Currently, in a cluster deployment (e.g., 1 ConfigNode, 3 DataNodes),
metadata operations lack true high availability. If a single DataNode (DN)
crashes or experiences a network partition, execution of DDL procedures
(such as Create/Alter/Drop Table, View management, TTL adjustments, and
Drop Database) will directly fail and trigger a rollback.

   1. Proposed Technical Solution

To solve this, the Lease-based Self-Fencing Framework is proposed.
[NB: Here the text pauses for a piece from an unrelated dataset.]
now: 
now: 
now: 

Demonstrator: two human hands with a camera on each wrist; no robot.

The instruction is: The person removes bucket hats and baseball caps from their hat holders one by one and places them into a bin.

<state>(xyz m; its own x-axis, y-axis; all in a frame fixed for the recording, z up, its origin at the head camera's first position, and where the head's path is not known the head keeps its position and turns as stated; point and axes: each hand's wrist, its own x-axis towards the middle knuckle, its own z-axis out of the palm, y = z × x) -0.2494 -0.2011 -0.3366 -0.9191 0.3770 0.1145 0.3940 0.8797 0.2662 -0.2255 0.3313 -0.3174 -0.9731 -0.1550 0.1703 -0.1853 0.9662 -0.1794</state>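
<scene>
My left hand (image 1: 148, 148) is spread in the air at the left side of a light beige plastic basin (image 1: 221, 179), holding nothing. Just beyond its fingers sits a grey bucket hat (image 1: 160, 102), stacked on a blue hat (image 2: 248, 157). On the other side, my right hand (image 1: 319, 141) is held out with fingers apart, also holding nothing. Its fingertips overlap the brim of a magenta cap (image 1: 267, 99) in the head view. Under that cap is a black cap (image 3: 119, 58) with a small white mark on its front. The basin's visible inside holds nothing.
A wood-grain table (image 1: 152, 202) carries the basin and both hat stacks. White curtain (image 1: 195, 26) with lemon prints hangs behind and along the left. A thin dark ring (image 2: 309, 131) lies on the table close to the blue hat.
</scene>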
The core
logic ensures that unresponsive nodes automatically isolate themselves,
allowing the rest of the cluster to safely proceed with schema changes.

DataNode-Side: Self-Fencing

MetadataLeaseManager: Tracks a lease updated by periodic CN heartbeats
using a monotonic clock.

Fencing Mechanism: If no heartbeat is received within
metadata_lease_fence_ms (new config, such as 20,000 ms as default), the DN
determines it is isolated and self-fences. It clears its cache and
explicitly blocks all read/write operations by throwing a exception.

ConfigNode-Side: Broadcast Coordination

DataNodeContactTracker: Precisely records the timestamp of the last
successful heartbeat response for each DN.

ClusterCachePropagator & MetadataBroadcastVerdict: When broadcasting table
metadata operation procedure, the CN includes a retry loop. If a DN is
unacknowledged, the CN waits until T_proceed (the fence duration + an
internal margin). Once the time elapses, the CN logically proves the silent
DN has self-fenced and allows the procedure to proceed safely.

Schema State Transitions

For deletion operations (Drop Table/View), a PreDeleteTsTable marker state
is introduced. This ensures safe state transitions and remind user of
deleting again when procedure fails.

   1. Expected Behavior Summary

With this framework, the expected cluster behavior under abnormal
conditions will be:

DN Down: Schema operations execute successfully. The CN waits for the
timeout, confirms the node is dead/fenced, and proceeds.

DN Network Partition: Schema operations execute successfully on the healthy
cluster majority. The partitioned DN self-fences. Any client connecting to
the partitioned DN to execute data/metadata operations will receive an
explicit exception stating the node is isolated.

I would highly appreciate your thoughts, feedback, or any suggestions you
might have on this proposed design.

   1. 背景

目前,在集群部署(例如:1 个 ConfigNode,3 个 DataNode)中,元数据操作缺乏真正的高可用性。如果单个
DataNode(DN)发生崩溃或遭遇网络分区,表 scheme 相关的DDL执行(如创建/修改/删除表、视图管理、TTL
调整以及删除数据库)将直接失败并触发回滚。

   1. 拟定技术方案

为了解决这一问题,我们提出了基于租约的自隔离框架。其核心逻辑在于确保未响应的节点能够自动进行自我隔离,从而允许集群的其余部分安全地继续进行模式(Schema)变更。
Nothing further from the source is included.